Floating-Point Numbers

CS 641 Lecture, Dr. Lawlor
To represent fractional values, prior to fast floating-point hardware we used to use fixed point arithmetic, where you keep track of the decimal point's location at compile time.  Floating point allows the decimal point to move at runtime, making it more flexible than fixed point.

If you need a review of floats, see these CS 301 lecture notes:
This patent provides a decent summary of a floating-point add circuit.  The basic idea is usually:
You can shift both input numbers into huge fixed-point values (for example, a 32-bit float can be shifted into a fx128.153 floating-point number), but it's much more circuitry-efficient to shift the smaller number so it matches up with the larger value, as we discussed in class.

Software Examples

x86 ancient (1980's) interface: floating-point register stack.
fldpi ; Push "pi" onto floating-point stack
fld DWORD[my_float] ; push constant
faddp ; add one and pi

sub esp,8 ; Make room on the stack for an 8-byte double
fstp QWORD [esp]; Push printf's double parameter onto the stack
push my_string ; Push printf's string parameter (below)
extern printf
call printf ; Print string
add esp,12 ; Clean up stack

ret ; Done with function

my_string: db "Yo!
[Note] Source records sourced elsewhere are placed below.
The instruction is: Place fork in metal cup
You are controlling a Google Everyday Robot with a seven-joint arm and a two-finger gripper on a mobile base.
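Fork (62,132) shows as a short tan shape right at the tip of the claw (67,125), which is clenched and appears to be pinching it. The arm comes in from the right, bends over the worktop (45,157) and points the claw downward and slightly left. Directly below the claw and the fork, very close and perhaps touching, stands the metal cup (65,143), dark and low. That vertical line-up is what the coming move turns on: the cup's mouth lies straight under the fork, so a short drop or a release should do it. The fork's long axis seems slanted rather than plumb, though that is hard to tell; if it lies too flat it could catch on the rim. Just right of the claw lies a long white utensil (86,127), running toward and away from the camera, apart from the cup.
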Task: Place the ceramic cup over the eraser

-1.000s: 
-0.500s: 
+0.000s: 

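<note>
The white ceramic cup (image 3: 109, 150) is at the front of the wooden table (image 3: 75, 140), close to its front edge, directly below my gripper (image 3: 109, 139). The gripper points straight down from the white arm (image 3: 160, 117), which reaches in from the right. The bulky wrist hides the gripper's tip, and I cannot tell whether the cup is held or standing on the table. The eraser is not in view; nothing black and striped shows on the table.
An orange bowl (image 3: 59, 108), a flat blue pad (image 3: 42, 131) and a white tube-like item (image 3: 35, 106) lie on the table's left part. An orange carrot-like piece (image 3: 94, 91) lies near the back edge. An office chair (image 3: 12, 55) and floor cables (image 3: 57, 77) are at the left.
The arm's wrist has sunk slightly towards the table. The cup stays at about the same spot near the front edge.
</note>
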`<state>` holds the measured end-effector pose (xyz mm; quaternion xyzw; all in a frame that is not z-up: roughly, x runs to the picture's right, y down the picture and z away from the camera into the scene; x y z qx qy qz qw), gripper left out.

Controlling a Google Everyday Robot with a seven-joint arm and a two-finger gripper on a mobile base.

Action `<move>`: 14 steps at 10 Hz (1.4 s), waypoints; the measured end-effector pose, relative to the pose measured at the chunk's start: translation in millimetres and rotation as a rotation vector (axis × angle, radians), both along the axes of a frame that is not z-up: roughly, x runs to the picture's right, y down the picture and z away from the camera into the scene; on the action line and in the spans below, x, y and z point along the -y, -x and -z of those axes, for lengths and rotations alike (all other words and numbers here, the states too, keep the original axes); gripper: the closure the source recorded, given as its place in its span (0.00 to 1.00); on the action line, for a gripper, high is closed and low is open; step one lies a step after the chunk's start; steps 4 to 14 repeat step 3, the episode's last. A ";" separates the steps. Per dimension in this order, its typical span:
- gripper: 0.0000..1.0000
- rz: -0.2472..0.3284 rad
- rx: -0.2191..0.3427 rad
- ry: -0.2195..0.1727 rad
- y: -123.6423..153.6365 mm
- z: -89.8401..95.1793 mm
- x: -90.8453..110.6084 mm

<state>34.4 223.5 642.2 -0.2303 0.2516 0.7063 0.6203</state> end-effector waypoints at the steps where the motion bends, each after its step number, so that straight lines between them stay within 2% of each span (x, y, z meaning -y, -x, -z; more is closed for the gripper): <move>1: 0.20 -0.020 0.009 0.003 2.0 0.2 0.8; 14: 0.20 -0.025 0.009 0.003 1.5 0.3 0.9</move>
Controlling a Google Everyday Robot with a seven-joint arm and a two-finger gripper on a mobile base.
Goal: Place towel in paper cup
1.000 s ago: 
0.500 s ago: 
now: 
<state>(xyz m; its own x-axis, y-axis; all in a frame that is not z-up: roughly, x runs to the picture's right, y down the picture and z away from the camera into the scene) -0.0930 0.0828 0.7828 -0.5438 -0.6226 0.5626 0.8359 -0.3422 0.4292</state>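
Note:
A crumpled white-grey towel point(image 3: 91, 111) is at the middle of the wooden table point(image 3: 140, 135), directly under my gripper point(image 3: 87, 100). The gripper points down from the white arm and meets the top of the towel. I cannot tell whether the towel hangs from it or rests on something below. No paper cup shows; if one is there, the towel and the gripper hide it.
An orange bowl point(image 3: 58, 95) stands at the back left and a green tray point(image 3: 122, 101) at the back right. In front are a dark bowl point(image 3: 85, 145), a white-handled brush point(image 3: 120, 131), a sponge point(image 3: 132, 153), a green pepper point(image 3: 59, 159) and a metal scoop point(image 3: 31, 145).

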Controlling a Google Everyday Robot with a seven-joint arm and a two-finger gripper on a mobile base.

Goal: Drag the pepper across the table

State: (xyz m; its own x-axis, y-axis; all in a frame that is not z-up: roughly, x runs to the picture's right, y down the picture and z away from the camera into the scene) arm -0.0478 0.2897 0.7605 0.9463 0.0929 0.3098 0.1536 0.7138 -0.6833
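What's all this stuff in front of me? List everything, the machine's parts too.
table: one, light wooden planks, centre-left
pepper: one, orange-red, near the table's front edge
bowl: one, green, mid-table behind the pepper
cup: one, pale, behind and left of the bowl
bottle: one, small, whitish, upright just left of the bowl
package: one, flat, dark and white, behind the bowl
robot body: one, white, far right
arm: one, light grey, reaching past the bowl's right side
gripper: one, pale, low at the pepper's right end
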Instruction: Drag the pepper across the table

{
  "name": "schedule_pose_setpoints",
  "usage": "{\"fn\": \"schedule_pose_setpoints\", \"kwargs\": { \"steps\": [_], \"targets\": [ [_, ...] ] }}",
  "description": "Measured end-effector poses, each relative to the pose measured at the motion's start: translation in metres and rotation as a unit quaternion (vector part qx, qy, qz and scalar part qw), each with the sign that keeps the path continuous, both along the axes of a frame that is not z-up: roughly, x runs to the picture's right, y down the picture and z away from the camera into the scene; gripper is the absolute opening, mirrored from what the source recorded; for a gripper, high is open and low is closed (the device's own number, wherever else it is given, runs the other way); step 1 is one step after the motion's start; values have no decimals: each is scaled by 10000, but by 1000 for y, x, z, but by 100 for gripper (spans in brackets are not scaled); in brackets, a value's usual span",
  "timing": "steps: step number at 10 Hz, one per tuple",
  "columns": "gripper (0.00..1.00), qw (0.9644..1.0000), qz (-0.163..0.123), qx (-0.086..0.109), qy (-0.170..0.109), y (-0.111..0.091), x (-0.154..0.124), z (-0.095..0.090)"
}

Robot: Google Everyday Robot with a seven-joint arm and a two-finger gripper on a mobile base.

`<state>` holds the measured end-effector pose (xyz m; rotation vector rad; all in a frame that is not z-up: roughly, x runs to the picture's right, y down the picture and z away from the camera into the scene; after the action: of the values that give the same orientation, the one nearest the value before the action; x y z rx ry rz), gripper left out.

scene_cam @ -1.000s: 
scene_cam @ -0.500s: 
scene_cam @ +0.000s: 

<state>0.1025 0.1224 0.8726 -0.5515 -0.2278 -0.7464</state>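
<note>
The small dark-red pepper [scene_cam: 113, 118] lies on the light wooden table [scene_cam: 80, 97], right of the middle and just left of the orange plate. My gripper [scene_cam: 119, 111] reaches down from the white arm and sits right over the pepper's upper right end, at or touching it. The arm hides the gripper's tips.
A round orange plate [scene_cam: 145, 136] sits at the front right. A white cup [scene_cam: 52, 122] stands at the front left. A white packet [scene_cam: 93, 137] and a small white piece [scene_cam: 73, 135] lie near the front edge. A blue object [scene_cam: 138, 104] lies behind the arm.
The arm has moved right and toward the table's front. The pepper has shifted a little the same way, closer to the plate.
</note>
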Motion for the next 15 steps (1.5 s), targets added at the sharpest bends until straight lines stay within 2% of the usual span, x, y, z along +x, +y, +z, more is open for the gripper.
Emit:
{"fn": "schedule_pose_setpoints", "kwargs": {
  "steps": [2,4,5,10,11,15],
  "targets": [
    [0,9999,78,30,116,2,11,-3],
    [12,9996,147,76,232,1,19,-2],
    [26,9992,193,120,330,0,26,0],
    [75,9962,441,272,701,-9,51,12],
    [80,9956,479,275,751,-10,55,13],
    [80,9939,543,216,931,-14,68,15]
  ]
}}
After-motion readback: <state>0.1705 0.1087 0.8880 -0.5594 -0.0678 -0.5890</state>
Here's our float: %f",0xa,0
my_float: dd 1.0 ; floating-point DWORD

(Try this in NetRun now!)

x86 newer (1990's) interface: SSE registers
movups xmm0,[my_arr] ; load up array
addps xmm0,xmm0 ; add array to itself
movups [my_arr],xmm0 ; store back to memory

push 4 ; number of values to print
push my_arr ; array to print
extern farray_print
call farray_print ; Print string
add esp,8 ; Clean up stack

ret ; Done with function

section ".data"
my_arr: dd 1.0, 2.0, 3.0, 4.0 ; floating-point DWORD

(Try this in NetRun now!)

Bits in Floating-point Numbers

We can pretty easily count the bits in a float, by making the float smaller and smaller until roundoff loses the "x":
float x=1.0+1.0e-9*(rand()%2); /* FEAR ME, OPTIMIZER!!! */
int itcount=0;
while (x+1.0f!=1.0f) {
x=x*0.5;
itcount++;
}
std::cout<<"itcount=="<<itcount<<"\n";

(Try this in NetRun now!)

We can't do the cout on the GPU, but we can print out different colors.  Green is right on the money; blue is too small, red is too big.
float x=1.0+texcoords.x*1.0e-10; /* FEAR ME, OPTIMIZER!!! */
int itcount=0;
while (x+1.0!=1.0) {
x=x*0.5;
itcount++;
}

if (itcount>24) gl_FragColor=vec4(1,0,0,0); /* red */
else if (itcount==24) gl_FragColor=vec4(0,1,0,0); /* green */
else if (itcount<24) gl_FragColor=vec4(0,0,1,0); /* blue */

(Try this in NetRun now!)

This outputs green, indicating that "float" on the GPU has exactly the same number of bits (23) as on the CPU.

Similarly, we can keep shrinking an "x" until it gets rounded off to zero.  We use up all the exponent values (128), then all the mantissa values (23) as denormals to get a total of 150 places: 2^-150 "underflows" to zero.
float x=1.0+1.0e-9*(rand()%2); /* FEAR ME, OPTIMIZER!!! */
int itcount=0;
while (x!=0.0f) {
x=x*0.5;
itcount++;
}
std::cout<<"itcount=="<<itcount<<"\n";

(Try this in NetRun now!)

Now on the GPU:
float x=1.0+texcoords.x*1.0e-10; /* FEAR ME, OPTIMIZER!!! */
int itcount=0;
while (x!=0.0) {
x=x*0.5;
itcount++;
}

int expected=150;
if (itcount>expected) gl_FragColor=vec4(1,0,0,0); /* red */
else if (itcount==expected) gl_FragColor=vec4(0,1,0,0); /* green */
else if (itcount<expected) gl_FragColor=vec4(0,0,1,0); /* blue */

(Try this in NetRun now!)

Wait--the GPU is returning blue, indicating fewer iterations than we expected!  Experimentally, we can find that the GPU hits underflow at 2^-127.  Wait, that's the last of the normal numbers before denormals kick in.  So the GPU doesn't do denormals, and indeed you can measure that there is zero performance penalty for using values near them.